# Exercise aim
Set the data down exactly as it stands, and keep its pictures out.

-.-.-

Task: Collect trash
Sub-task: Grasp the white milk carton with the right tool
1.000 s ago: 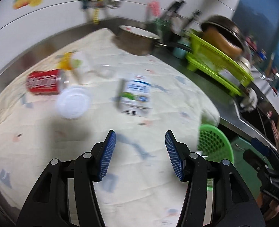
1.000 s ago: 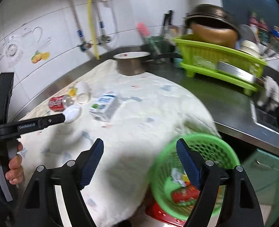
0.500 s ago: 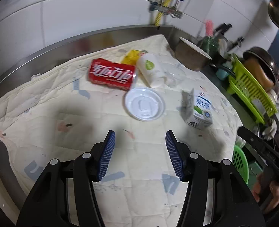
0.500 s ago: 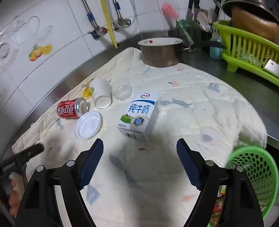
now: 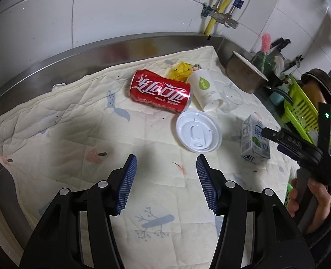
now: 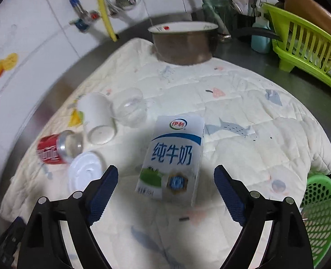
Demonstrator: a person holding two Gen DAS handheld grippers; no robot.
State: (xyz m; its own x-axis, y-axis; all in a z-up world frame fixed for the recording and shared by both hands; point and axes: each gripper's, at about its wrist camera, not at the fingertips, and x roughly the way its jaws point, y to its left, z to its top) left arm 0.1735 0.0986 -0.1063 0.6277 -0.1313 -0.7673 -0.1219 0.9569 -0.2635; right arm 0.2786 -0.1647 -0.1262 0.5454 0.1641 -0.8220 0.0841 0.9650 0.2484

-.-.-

# Response area
Task: Collect trash
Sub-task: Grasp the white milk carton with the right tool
1.000 s ago: 
1.000 s ago: 
0.500 s ago: 
0.500 s ago: 
now: 
now: 
Demonstrator: a person holding two Gen DAS handheld grippers; no robot.
State: (xyz m; its own x-axis, y-axis; all in a z-up world frame fixed for the recording and shared by both hands; point and axes: each gripper's, at about its wrist camera, not at the fingertips, and x roughly the way its jaws point, y to its left, z to its top) left arm 0.1735 0.0986 -0.1063 0.6277 -0.1313 -0.7673 -0.1219 0.9569 -0.2635; right arm 0.2786 -0.1647 -0.1262 0.5454 0.1641 -0.8220 0.0841 0.9650 0.2484

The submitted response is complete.